During a visit to Detroit, the president quietly examines an icon of the civil rights movement.
Updated, 3:10 p.m.
Day-to-day awareness of the historic achievement that was Barack Obama's election has mostly faded three years into his presidency -- overshadowed by other factors, such as the historically large deficit and the historic recession the nation is still working to climb out of. Occasionally, however, there's a moment that once again situates him, America's first black president, in the long arc of history.

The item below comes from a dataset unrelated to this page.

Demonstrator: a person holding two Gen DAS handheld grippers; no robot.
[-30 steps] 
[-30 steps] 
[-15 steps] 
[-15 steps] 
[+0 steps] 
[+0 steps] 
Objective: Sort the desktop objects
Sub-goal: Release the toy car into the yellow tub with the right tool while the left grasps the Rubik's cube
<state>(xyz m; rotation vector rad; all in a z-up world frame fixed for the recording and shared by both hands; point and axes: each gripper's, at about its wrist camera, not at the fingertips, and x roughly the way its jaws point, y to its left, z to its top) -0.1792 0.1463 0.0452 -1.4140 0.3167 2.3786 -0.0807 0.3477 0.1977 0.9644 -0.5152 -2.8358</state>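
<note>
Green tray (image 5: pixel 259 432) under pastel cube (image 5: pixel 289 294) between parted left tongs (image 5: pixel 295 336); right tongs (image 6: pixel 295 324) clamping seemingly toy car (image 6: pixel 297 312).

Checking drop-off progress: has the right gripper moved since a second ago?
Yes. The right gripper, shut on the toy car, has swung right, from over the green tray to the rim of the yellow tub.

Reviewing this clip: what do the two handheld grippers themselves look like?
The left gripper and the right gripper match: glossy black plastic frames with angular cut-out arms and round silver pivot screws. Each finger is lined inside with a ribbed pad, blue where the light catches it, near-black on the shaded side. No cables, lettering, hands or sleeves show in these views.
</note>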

As part of a brief midwestern campaign swing, which included an event in blue-collar Elyria, Ohio, the president spoke at the Henry Ford Museum in Dearborn, Michigan, a Detroit suburb. The museum displays the 1948 GM bus on which, in Montgomery City, Alabama, in December 1955, black seamstress Rosa Parks took a seat near the front and refused to move to the back. The incident prompted a successful boycott of the bus system that was one of the first major battles won by the civil rights movement in the war against Jim Crow laws. Contrary to popular belief, Parks was not just an ordinary woman -- her protest was carefully thought through. But on that day, six years before Obama's birth, surely neither she nor her fellow activists imagined that within six decades, the bus would be a treasured artifact of American history and a black president would be in the White House.
Commenter Bearpaw01 makes a great point: Obama's pose recalls a famous portrait of Parks on the same bus, taken in 1956. Thanks!